Print out the full material below, exact in every line, with no images included.

>>>

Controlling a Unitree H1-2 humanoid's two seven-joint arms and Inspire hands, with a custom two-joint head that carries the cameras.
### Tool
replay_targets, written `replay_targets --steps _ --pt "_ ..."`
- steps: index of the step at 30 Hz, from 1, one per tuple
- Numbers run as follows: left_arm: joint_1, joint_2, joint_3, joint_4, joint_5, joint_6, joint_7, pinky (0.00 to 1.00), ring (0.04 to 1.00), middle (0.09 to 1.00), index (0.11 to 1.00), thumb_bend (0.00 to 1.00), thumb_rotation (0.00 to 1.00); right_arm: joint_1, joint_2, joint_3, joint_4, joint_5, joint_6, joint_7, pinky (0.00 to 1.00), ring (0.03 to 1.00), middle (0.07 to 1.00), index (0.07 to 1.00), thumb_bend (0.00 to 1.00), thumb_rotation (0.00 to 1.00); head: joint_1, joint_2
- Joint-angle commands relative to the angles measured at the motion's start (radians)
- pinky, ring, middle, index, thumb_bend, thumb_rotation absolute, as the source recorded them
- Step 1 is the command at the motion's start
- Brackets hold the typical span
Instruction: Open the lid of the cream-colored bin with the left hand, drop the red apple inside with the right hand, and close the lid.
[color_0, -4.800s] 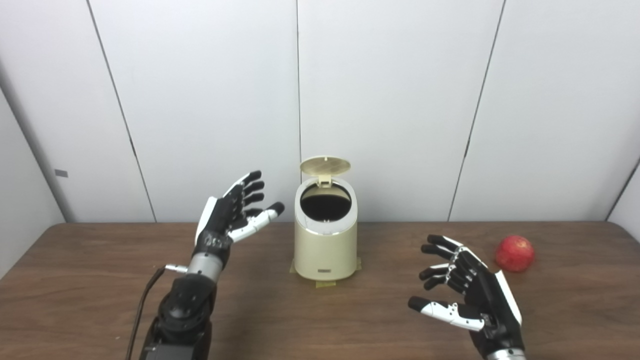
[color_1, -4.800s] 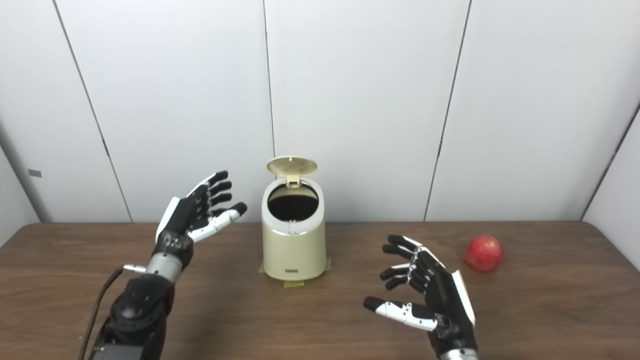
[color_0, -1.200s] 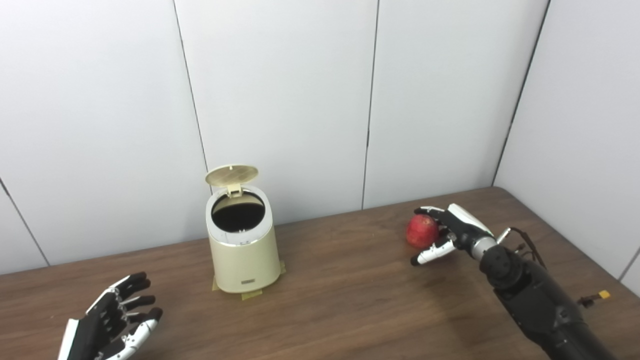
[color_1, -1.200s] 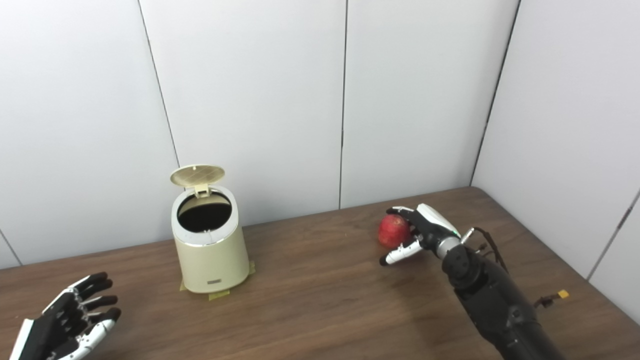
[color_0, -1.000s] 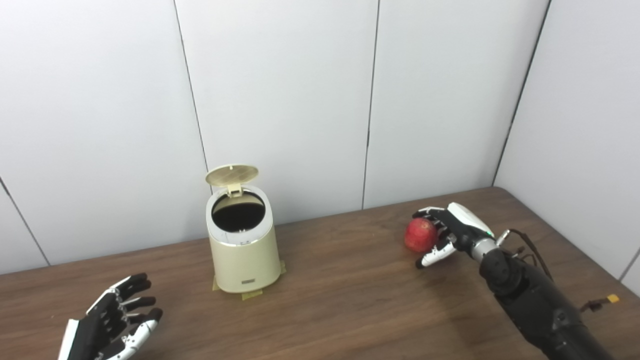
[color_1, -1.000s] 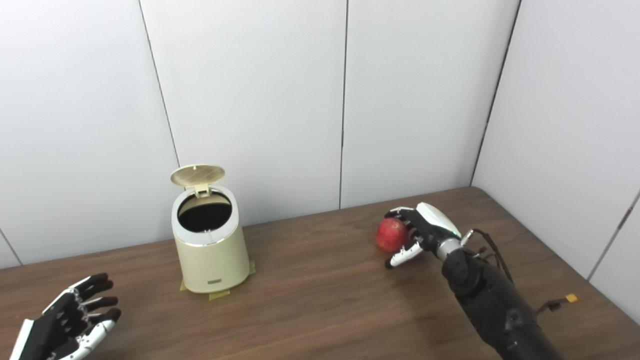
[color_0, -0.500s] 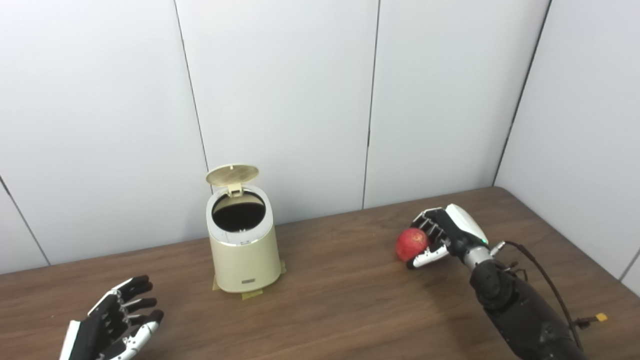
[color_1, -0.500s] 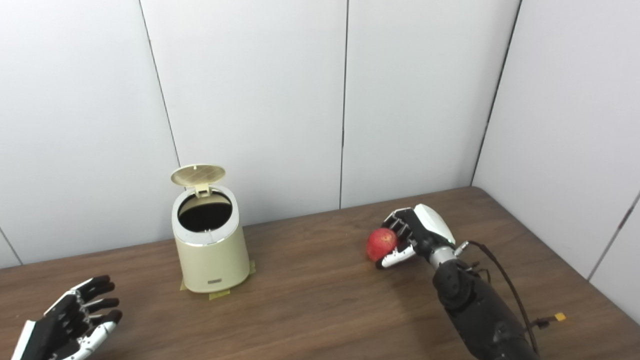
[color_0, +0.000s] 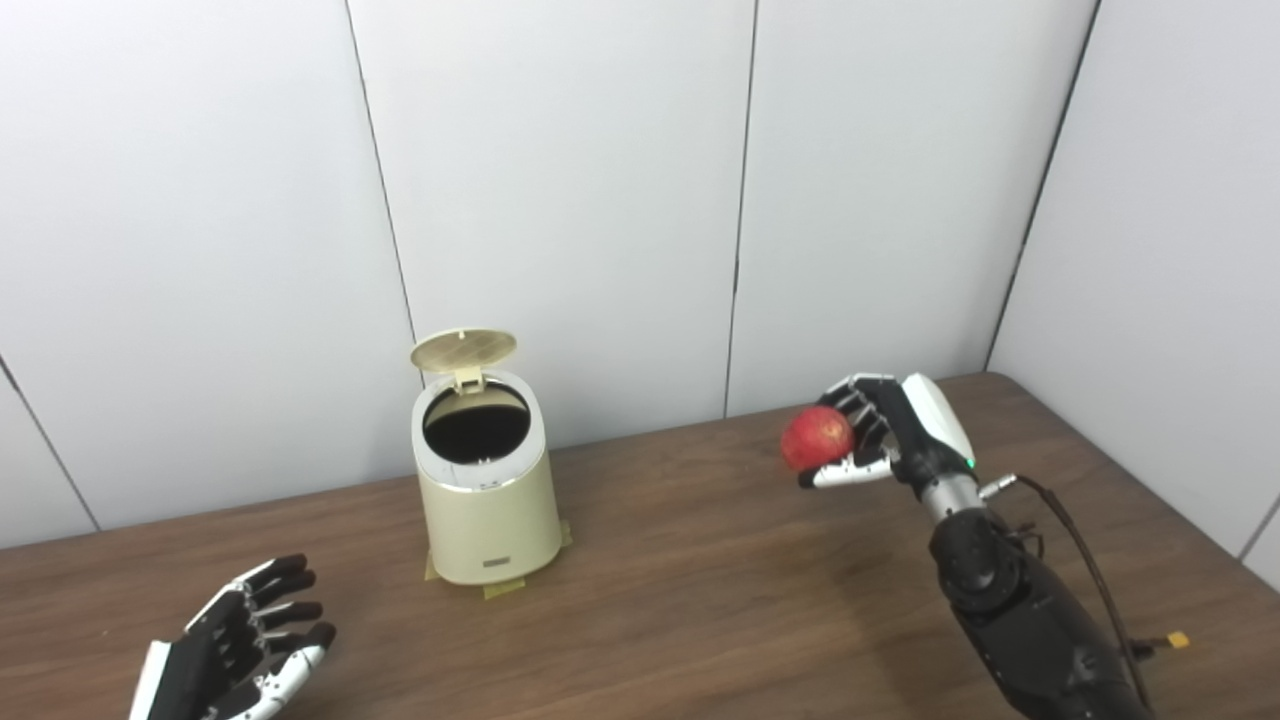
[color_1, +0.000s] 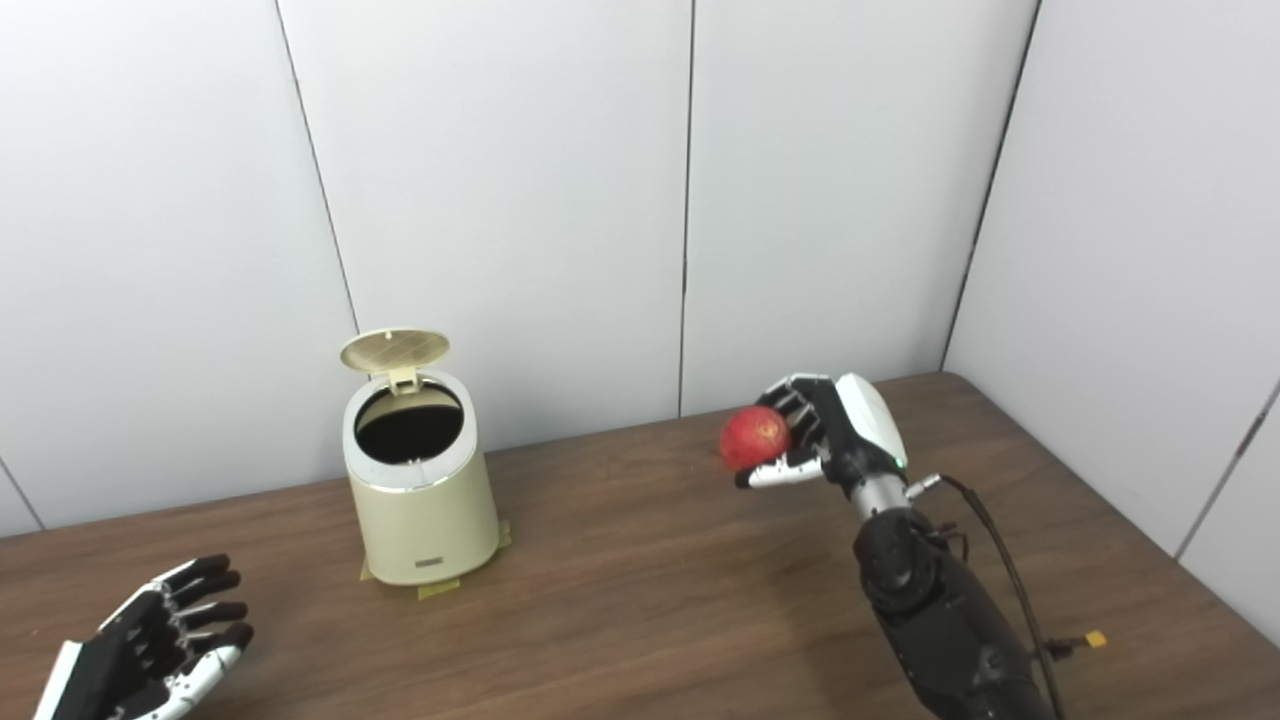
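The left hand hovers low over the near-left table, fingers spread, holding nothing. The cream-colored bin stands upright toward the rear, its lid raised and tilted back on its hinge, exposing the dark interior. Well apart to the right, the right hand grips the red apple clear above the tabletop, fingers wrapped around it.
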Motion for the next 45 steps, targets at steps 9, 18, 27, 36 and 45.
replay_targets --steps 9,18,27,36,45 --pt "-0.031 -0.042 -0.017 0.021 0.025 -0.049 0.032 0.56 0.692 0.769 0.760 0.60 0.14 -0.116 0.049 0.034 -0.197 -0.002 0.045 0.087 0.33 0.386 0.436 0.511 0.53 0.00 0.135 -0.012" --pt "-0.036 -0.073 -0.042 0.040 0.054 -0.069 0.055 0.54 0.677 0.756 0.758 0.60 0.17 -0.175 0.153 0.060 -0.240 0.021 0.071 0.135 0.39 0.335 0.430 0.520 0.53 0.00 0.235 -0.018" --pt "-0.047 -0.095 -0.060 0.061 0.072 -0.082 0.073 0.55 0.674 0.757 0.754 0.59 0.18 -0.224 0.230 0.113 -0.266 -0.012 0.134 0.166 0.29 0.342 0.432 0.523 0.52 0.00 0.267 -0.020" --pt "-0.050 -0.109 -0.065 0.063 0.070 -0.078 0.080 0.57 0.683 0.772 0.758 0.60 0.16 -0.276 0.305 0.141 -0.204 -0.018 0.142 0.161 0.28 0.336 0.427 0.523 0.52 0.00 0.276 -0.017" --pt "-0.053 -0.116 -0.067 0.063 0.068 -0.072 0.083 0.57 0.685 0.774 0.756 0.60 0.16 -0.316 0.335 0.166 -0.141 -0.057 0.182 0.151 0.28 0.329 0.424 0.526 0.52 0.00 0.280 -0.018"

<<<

Task response:
Controlling a Unitree H1-2 humanoid's two seven-joint arms and Inspire hands, with a custom two-joint head that carries the cameras.
### Tool
replay_targets, written `replay_targets --steps _ --pt "_ ..."`
- steps: index of the step at 30 Hz, from 1, one per tuple
- Numbers run as follows: left_arm: joint_1, joint_2, joint_3, joint_4, joint_5, joint_6, joint_7, pinky (0.00 to 1.00), ring (0.04 to 1.00), middle (0.09 to 1.00), index (0.11 to 1.00), thumb_bend (0.00 to 1.00), thumb_rotation (0.00 to 1.00); right_arm: joint_1, joint_2, joint_3, joint_4, joint_5, joint_6, joint_7, pinky (0.00 to 1.00), ring (0.03 to 1.00), middle (0.07 to 1.00), index (0.07 to 1.00), thumb_bend (0.00 to 1.00), thumb_rotation (0.00 to 1.00); head: joint_1, joint_2
- Joint-angle commands relative to the angles measured at the motion's start (radians)
- pinky, ring, middle, index, thumb_bend, thumb_rotation absolute, as the source recorded them
- Step 1 is the command at the motion's start
- Brackets hold the typical span
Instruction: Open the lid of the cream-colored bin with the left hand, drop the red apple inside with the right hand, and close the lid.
[color_0, -4.800s] 
[color_1, -4.800s] 
[color_0, -1.200s] 
[color_1, -1.200s] 
[color_0, -1.000s] 
[color_1, -1.000s] 
[color_0, -0.500s] 
[color_1, -0.500s] 
[color_0, +0.000s] 
[color_1, +0.000s] 
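The left hand hovers low over the near-left table, fingers spread, holding nothing. The cream-colored bin stands upright toward the rear, its lid raised and tilted back on its hinge, exposing the dark interior. Well apart to the right, the right hand grips the red apple clear above the tabletop, fingers wrapped around it.
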Motion for the next 45 steps, targets at steps 9, 18, 27, 36 and 45.
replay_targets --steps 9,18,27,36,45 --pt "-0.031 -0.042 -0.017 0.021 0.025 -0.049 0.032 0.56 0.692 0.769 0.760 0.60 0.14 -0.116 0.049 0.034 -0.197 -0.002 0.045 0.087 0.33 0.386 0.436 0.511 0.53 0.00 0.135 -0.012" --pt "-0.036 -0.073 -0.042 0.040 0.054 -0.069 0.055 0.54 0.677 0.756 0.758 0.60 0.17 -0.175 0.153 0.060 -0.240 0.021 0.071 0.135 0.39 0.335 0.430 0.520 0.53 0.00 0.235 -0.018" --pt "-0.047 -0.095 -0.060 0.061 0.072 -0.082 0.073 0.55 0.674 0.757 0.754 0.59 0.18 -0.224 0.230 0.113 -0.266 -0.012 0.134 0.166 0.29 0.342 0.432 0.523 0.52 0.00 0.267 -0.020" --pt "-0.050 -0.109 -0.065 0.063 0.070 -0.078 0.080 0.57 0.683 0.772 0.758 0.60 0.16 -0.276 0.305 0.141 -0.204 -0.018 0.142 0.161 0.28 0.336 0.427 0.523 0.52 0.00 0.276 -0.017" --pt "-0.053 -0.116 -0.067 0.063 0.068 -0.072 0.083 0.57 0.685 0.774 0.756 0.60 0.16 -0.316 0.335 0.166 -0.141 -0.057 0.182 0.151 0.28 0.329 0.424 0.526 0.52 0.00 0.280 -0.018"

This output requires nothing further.